Alumni Project

The DOE Science Grid

Project Principal Investigators: William T.C. Kramer, National Energy Research Scientific Computing Center at Lawrence Berkeley National Laboratory, Al Geist, Oak Ridge National Laboratory, Keith R. Jackson, Lawrence Berkeley National Laboratory, Jennifer M. Schopf, Argonne National Laboratory, and Scott Studham, Pacific Northwest National Laboratory;

Management Council: PIs, R. Bair, ANL, I. Foster, ANL, W. Johnston, LBNL;

Science Grid Engineering Working Group: K. Jackson, Chair, LBNL, S. Chan, NERSC, K. Chanchio, ORNL, D. Cowley, PNNL, T. Genovese, ESnet, M. Helm, ESnet, D. Olson, LBNL

Summary

DOE's large-scale science projects involve many collaborators at multiple institutions. This leading edge of science depends critically on an infrastructure that supports widely distributed computing and data resources. The DOE Science Grid is being developed and deployed across the DOE complex to provide persistent Grid services to advanced scientific applications and problem solving frameworks. By reducing barriers to the use of remote resources, it is making significant contributions to SciDAC and in deploying the infrastructure required for the next generation of science.

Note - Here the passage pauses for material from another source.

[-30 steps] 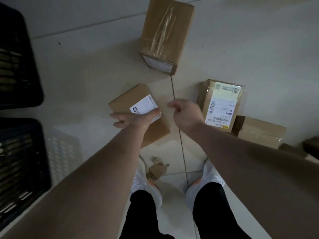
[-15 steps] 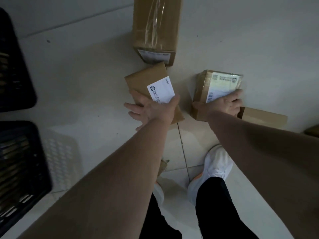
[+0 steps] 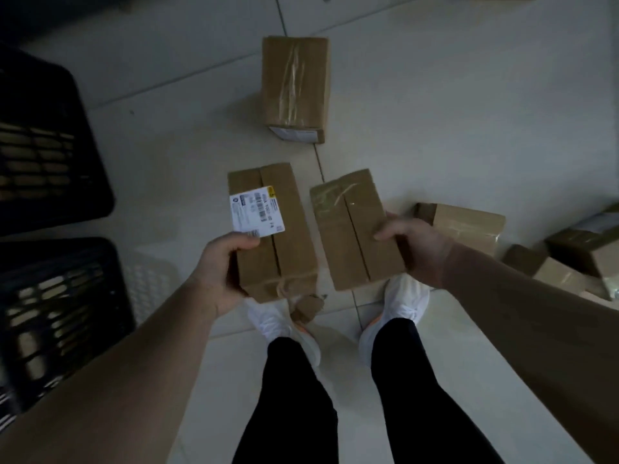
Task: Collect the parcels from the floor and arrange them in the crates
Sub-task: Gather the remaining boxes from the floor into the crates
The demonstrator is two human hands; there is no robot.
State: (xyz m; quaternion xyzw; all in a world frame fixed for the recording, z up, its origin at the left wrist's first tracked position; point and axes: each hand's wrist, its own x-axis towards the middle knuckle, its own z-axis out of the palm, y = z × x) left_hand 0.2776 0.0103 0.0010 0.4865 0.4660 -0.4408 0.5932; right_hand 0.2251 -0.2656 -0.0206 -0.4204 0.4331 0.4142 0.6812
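Above the white shoes (image 3: 398,303), the left hand (image 3: 224,266) grasps a labelled box (image 3: 278,236) and the right hand (image 3: 412,249) grasps a plain box (image 3: 355,229), side by side and apart. Another box (image 3: 294,88) lies farther on the floor (image 3: 452,112); black crates (image 3: 50,145) sit at left.

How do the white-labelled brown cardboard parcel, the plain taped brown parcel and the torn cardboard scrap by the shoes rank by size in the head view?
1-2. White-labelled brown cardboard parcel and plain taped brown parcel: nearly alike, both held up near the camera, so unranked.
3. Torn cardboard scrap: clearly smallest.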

A significant portion of DOE science is already, or is rapidly becoming, a distributed endeavor involving many collaborators that are frequently multi-institutional. Rapidly increasing data and computing requirements must be addressed with resources that are often more widely distributed than the collaborators. Thus, leading edge science now depends critically on an infrastructure that supports the process of distributed science.

The goal of Grid computing is to deliver:

•  Computing capacity adequate for tasks, provided at the time the task is needed by the science;

•  Data capacity sufficient for the science task provided independent of location;

•  Communication capacity sufficient to support all of the aforementioned and provided transparently to both systems and users, and;

•  Software services supporting a rich environment that enables scientists to focus on the science simulation and analysis aspects of software and problem solving systems, rather than on the details of managing the underlying computing, data, and communication resources.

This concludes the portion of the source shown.